In this practical, you will in different ways animate a plot showing the link between wealth and income in Basel in the year 2017.

0 - Preliminaries

  1. If you haven’t done so already, load the tidyverse and the taxation.csv data.
library(tidyverse)
basel <- read_csv('1_data/taxation.csv')
  1. Load the gganimate and plotly packages.
library(gganimate)

1 - Base plot

  1. Use the code below to generate the base plot for this practical. It shows the relationship between wealth and income for every year, with points colored according to the wealth in 2017.
plot <- basel %>% 
  arrange(year, desc(wealth_mean)) %>% 
  mutate(quarter = as_factor(quarter)) %>% 
  ggplot(aes(x = wealth_mean, 
             y = income_mean, 
             col = quarter)) +
  geom_point(show.legend = F, 
             size=4) + 
  labs(x = "Wealth", 
       y = "Income") +
  theme_minimal() +
  scale_color_viridis_d() 

2 - Animate

  1. To animate the base plot, that is, to show the data for each year in an iterative fashion, simply add transition_states(year) to the plot. This will start a process during which first all individual images are created and then the images are joined in a single .gif file, which will be displayed in the Plots tab.
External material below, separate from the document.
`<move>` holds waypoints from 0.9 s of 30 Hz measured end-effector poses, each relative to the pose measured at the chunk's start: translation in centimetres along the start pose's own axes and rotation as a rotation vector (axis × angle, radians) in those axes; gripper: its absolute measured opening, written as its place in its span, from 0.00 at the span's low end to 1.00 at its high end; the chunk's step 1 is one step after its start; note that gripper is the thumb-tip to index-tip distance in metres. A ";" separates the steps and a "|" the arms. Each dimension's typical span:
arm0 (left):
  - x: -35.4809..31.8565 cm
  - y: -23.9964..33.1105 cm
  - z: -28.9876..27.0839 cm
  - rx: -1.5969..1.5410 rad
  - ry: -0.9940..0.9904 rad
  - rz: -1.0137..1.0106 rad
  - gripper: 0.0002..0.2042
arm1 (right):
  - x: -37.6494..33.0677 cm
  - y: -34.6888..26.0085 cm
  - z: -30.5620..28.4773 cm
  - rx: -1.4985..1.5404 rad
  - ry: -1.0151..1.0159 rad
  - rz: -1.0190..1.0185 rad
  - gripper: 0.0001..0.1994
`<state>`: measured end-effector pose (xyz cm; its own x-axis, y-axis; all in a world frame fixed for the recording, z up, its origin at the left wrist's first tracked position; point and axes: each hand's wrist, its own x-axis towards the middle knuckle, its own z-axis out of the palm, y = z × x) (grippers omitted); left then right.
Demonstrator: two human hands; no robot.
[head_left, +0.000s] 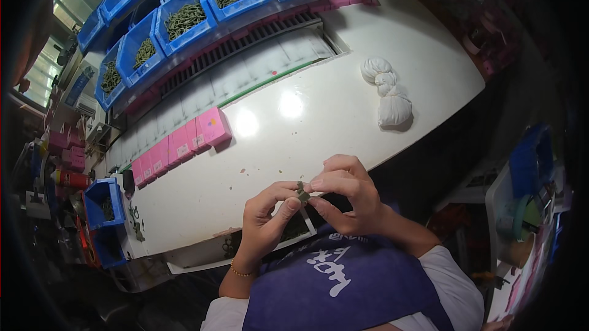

Know that this may take a few seconds to a minute.
plot + 
  XX
  1. Add ggtitle(label = "XX", subtitle = "XX") to add a title and subtitle to the plot. In either title or subtitle, add {closest_state} directly inside the character string, so that the changing states will be shown.
plot + 
  XX +
  XX
  1. Change the speed and focus of the animation by setting transition_length = 10 and state_length = 0. As a result, you should get a smoother, more fluid animation.
plot + 
  XX(XX, XX) +
  XX
  1. Add shadow_wake() to add wakes to your animation.
plot + 
  XX(XX, XX) +
  XX +
  XX
  1. Use anim_save(), to save your animation as a .gif to your harddrive. To do this, first store the animation in an object. Make sure to add the extension .gif to your filename. If you don’t specify a folder, you should find your animation inside of your project folder.
anim <- plot + 
          XX(XX, XX) +
          XX +
          XX

anim_save(filename = XX, animation = XX)

3 - Plotly

  1. Use ggplotly, to turn the base plot into a plotly package and then run it. Inspect the plot and observe whether the hover information includes all relevant information.
p <- XX(XX)
p
  1. Adjust the base plot to include text = paste0("Quarter: ", quarter,"<br>Year: ", year,"<br>Income: ", income_mean)) in the aes() function. Save the plot again as plot.

  2. Use the updated plot in ggplotly and verify that the hover information has been updated.

p <- XX(XX)
p

4 - Project work

  1. Try to use what you have learned in this section to either create an animated or interactive version of your plot.